I used to identify as left, and would still do that, except that what passed for left-leaning news during COVID became nothing more than propaganda, and left-leaning journalist put their investigative and sceptical credentials to one side.
During COVID, and still perhaps even now, it turns out you can become a member of the far right, just by staying politically still.
> Since COVID, I find the who left and right thing hugely confusing.
There really seem to be some strange shifts recently in the US where the democrats have become quite a bit more hawkish and intolerant of alternative opinions than I have ever seen before in my lifetime.
Couldn't have anything to do with the lack of action against constant mass shootings, police brutality, regressions in law's around women's bodies, the attacks on LGBTQ rights, no couldn't be.
Honestly, fuck outta here with "alternative opinions" noise.
I get the feeling they are just disappointed in where liberalism has shifted and their recent work is calling out that discomfort.
My reading of both is quite honestly the exact opposite of what you describe, they tend to call out the authoritarianism they see no matter the side. Frankly even Taibbi’s recent foray into Government and Twitter is more an indictment of a government’s overreach into controlling speech which is very authoritarian in action. That series spoke about both Trump and Biden’s administrations attempting to control public discourse. It certainly feels like it was more critical to the Biden admin, and that might help the GOP…but that might be because there was a lot more evidence of it provided to him.
I think Greenwald started his rightward journey with "the enemy of my enemy is my friend", or at least, an acceptance of the fact that right-wing media were the only people willing to platform him criticizing the centrist consensus, even when he was still criticizing it from the left.

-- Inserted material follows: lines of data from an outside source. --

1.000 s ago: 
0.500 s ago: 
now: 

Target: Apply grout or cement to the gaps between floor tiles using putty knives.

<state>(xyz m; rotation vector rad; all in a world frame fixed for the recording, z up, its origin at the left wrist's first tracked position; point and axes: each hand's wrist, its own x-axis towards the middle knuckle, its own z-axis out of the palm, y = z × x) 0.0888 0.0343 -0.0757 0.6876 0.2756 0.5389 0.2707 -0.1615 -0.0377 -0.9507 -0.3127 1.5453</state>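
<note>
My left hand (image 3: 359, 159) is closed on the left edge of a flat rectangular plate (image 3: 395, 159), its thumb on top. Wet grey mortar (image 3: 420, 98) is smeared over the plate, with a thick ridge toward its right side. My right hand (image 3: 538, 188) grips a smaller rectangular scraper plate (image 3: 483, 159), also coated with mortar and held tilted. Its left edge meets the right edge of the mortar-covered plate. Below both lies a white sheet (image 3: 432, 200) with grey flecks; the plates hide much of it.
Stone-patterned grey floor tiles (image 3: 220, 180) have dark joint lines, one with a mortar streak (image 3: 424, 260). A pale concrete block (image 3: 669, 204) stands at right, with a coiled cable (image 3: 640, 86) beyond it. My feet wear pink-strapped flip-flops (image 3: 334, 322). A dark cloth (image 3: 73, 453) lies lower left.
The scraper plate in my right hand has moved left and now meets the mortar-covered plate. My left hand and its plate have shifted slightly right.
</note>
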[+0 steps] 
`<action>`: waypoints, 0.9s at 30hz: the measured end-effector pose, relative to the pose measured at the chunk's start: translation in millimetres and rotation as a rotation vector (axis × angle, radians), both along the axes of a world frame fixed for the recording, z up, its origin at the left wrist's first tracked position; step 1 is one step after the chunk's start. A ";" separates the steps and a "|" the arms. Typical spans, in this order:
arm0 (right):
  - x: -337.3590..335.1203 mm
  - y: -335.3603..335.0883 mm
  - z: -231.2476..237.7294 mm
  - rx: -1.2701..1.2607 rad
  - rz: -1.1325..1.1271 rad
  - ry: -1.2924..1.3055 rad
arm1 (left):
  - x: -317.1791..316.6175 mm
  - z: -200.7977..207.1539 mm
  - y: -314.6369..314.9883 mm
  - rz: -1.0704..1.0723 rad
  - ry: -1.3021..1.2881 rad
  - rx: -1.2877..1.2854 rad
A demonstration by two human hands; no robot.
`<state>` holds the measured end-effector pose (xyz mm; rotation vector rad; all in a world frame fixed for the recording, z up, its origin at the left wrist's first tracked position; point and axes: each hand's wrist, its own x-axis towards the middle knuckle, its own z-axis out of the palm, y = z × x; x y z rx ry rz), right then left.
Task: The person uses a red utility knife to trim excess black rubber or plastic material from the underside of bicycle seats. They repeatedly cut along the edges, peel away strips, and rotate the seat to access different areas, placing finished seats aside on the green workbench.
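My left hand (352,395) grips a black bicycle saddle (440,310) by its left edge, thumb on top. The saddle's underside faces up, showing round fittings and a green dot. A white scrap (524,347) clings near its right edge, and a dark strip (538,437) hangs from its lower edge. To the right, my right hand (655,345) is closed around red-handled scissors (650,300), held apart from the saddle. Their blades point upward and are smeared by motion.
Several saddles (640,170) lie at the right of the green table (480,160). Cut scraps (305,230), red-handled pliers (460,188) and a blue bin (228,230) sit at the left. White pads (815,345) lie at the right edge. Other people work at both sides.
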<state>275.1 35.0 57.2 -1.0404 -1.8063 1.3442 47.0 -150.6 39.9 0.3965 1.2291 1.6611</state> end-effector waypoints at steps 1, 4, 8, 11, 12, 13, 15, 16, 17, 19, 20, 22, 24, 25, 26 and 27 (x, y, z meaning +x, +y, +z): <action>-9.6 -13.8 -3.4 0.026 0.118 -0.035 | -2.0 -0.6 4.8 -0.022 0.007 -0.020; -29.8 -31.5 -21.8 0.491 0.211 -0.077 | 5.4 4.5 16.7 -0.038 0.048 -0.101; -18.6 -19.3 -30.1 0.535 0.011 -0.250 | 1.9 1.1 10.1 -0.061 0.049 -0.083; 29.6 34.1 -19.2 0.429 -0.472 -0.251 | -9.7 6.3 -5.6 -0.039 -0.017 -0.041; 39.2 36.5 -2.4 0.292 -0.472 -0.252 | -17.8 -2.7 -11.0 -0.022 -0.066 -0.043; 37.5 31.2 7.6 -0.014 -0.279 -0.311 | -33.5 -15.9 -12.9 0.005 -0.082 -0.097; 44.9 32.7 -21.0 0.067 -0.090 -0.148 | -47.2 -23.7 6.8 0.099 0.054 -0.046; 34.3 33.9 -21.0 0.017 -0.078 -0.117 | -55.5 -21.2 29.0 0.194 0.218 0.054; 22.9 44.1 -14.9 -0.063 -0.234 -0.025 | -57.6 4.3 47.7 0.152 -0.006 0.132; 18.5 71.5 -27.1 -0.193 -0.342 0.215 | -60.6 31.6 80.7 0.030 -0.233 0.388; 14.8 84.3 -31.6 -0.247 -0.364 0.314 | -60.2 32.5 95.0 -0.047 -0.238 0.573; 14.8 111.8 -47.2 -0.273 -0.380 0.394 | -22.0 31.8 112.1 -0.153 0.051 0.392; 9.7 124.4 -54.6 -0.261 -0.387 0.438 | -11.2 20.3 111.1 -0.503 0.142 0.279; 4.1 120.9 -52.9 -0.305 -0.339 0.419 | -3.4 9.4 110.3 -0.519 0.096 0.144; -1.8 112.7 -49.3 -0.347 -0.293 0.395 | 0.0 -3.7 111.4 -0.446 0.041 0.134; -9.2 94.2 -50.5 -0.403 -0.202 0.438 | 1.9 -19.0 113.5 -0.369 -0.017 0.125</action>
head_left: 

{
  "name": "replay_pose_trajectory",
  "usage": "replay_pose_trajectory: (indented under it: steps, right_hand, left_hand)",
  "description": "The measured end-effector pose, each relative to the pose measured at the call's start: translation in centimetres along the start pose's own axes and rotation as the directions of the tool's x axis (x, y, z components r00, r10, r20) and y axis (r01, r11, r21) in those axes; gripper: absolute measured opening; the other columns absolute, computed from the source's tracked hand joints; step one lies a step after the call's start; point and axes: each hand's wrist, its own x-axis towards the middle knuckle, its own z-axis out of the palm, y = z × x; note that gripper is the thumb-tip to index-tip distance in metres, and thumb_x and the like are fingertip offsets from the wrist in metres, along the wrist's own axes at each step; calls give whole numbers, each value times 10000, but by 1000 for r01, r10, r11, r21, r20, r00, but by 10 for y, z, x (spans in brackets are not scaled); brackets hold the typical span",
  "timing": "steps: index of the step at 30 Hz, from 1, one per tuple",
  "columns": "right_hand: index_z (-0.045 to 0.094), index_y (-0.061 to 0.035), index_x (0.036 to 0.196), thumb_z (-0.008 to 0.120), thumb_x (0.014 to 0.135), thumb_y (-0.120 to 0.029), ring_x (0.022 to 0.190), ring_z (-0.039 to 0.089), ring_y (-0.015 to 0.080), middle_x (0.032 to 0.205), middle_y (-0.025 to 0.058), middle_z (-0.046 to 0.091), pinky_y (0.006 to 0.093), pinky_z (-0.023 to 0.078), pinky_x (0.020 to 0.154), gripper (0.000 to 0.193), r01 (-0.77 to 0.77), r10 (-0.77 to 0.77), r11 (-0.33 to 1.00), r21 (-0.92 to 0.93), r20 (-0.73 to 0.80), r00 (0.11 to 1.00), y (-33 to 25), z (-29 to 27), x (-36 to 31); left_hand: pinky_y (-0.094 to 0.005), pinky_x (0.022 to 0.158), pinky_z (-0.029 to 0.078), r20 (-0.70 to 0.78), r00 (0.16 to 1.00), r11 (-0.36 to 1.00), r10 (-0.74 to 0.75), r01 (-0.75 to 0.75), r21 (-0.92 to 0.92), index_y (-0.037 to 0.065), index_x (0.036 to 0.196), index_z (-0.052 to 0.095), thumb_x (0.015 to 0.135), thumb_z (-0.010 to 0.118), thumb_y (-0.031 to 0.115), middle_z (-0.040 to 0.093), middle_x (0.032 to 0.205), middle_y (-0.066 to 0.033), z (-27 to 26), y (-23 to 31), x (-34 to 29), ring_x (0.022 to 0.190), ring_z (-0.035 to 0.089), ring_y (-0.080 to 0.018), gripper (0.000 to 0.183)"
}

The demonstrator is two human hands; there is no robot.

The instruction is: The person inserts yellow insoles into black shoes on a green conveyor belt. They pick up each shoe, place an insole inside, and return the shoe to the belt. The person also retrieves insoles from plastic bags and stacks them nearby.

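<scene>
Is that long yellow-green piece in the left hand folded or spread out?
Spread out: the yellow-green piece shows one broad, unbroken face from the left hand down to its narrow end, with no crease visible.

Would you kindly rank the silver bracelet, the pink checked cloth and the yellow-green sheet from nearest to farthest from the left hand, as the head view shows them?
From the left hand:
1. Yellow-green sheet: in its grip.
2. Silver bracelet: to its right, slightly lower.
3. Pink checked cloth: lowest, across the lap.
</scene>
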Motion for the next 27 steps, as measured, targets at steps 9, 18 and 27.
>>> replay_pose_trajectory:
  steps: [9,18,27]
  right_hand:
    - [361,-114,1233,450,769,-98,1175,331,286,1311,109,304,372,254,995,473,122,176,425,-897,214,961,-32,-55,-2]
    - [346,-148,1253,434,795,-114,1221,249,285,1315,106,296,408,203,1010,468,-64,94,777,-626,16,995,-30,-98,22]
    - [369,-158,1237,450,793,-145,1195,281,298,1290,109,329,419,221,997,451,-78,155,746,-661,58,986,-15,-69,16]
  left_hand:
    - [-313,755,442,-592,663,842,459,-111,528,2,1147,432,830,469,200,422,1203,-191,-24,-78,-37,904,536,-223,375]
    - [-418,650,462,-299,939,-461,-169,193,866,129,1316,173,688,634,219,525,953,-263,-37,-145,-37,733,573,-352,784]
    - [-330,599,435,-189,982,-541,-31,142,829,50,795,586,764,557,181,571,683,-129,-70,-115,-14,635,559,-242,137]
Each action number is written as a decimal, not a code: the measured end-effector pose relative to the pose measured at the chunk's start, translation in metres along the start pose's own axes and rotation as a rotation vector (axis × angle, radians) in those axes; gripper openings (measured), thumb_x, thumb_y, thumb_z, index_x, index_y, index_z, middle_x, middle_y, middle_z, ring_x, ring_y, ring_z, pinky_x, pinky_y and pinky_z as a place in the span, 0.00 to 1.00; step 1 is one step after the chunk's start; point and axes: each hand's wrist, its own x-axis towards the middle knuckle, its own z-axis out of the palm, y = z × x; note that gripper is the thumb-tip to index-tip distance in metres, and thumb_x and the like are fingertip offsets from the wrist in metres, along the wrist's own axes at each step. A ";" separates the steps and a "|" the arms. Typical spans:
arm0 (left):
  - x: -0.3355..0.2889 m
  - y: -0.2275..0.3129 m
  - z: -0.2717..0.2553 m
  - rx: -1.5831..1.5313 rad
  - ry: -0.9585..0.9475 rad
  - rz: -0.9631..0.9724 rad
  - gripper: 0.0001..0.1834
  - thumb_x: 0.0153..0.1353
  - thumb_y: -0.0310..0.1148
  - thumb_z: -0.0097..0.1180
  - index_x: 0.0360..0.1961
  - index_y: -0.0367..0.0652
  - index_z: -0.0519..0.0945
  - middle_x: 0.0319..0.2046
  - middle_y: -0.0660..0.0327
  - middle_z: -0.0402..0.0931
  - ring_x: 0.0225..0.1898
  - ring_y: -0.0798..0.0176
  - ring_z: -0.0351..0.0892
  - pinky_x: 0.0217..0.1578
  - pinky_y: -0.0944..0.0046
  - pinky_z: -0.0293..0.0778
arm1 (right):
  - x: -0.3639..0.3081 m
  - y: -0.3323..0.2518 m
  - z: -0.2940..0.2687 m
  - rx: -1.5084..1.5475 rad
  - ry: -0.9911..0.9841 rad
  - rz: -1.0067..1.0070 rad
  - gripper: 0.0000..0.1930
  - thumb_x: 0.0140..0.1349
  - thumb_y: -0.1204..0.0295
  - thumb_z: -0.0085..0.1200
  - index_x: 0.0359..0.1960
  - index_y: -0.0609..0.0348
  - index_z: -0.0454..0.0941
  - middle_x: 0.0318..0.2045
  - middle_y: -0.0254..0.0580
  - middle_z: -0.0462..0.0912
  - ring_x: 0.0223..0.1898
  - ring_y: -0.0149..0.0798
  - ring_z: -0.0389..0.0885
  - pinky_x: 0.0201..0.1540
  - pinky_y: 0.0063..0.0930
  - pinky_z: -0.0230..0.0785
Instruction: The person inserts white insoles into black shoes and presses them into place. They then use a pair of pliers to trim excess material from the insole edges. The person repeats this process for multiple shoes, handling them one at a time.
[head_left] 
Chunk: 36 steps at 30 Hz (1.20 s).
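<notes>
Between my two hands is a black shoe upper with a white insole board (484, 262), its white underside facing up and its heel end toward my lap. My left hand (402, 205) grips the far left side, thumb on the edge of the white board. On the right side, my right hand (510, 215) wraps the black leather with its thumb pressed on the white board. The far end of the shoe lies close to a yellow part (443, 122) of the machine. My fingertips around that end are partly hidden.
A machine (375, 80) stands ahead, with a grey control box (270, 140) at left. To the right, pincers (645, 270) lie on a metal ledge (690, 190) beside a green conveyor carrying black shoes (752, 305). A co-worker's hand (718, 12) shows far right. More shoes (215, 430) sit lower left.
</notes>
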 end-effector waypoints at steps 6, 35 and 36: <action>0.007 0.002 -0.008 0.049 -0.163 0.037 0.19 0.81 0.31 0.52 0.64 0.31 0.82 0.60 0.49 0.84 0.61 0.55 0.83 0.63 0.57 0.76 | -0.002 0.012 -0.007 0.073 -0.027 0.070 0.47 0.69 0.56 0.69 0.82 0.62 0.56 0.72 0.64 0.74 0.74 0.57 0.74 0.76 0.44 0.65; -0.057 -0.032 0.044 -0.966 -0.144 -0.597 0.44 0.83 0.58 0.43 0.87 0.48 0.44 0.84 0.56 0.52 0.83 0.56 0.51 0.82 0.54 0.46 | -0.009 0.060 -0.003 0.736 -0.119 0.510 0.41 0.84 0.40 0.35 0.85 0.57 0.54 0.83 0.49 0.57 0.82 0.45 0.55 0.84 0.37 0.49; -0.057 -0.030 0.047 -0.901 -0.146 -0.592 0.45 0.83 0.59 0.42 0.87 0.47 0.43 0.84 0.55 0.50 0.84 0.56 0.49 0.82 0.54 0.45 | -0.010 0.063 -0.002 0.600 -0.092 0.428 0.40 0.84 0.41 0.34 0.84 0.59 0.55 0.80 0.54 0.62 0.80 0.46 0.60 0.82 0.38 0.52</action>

But over time he's been so love-bombed by right-wing media that he's actually switched sides.
I disagree about a lot of the rest of what you say, but I think you're on point with regard to Taibbi and Greenwald.
Chomsky isn't a fascist. He's just stuck in the mid-late 20th century anti-Vietnam-era paradigm and thinks everything that happens in the world is always America's fault. He hasn't updated his view of the world since the 1980s at best.
Taibbi and Shellenberger aren't perfect either, but they are more reliable and honest. Taibbi is still the investigative journalist he's always been.